## Exercise directions
Repeat the listing in full, exactly as it stands.

## Records shown
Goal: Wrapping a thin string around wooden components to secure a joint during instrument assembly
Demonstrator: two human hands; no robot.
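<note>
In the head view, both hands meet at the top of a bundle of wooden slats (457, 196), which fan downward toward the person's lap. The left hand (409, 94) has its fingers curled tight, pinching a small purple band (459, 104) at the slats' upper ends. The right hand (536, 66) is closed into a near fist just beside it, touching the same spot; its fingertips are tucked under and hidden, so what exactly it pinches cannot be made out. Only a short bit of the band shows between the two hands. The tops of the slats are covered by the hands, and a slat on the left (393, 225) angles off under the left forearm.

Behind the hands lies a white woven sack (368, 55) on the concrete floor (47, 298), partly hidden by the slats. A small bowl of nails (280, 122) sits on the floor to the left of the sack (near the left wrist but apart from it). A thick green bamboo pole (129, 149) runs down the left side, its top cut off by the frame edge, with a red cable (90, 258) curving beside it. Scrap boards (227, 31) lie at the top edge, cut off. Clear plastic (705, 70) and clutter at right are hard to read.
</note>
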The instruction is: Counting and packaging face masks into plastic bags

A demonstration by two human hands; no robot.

## Answer to the problem
Goal: Wrapping a thin string around wooden components to secure a joint during instrument assembly
Demonstrator: two human hands; no robot.
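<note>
In the head view, both hands meet at the top of a bundle of wooden slats (457, 196), which fan downward toward the person's lap. The left hand (409, 94) has its fingers curled tight, pinching a small purple band (459, 104) at the slats' upper ends. The right hand (536, 66) is closed into a near fist just beside it, touching the same spot; its fingertips are tucked under and hidden, so what exactly it pinches cannot be made out. Only a short bit of the band shows between the two hands. The tops of the slats are covered by the hands, and a slat on the left (393, 225) angles off under the left forearm.

Behind the hands lies a white woven sack (368, 55) on the concrete floor (47, 298), partly hidden by the slats. A small bowl of nails (280, 122) sits on the floor to the left of the sack (near the left wrist but apart from it). A thick green bamboo pole (129, 149) runs down the left side, its top cut off by the frame edge, with a red cable (90, 258) curving beside it. Scrap boards (227, 31) lie at the top edge, cut off. Clear plastic (705, 70) and clutter at right are hard to read.
</note>
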The instruction is: Counting and packaging face masks into plastic bags

A demonstration by two human hands; no robot.

There is no more to this exercise.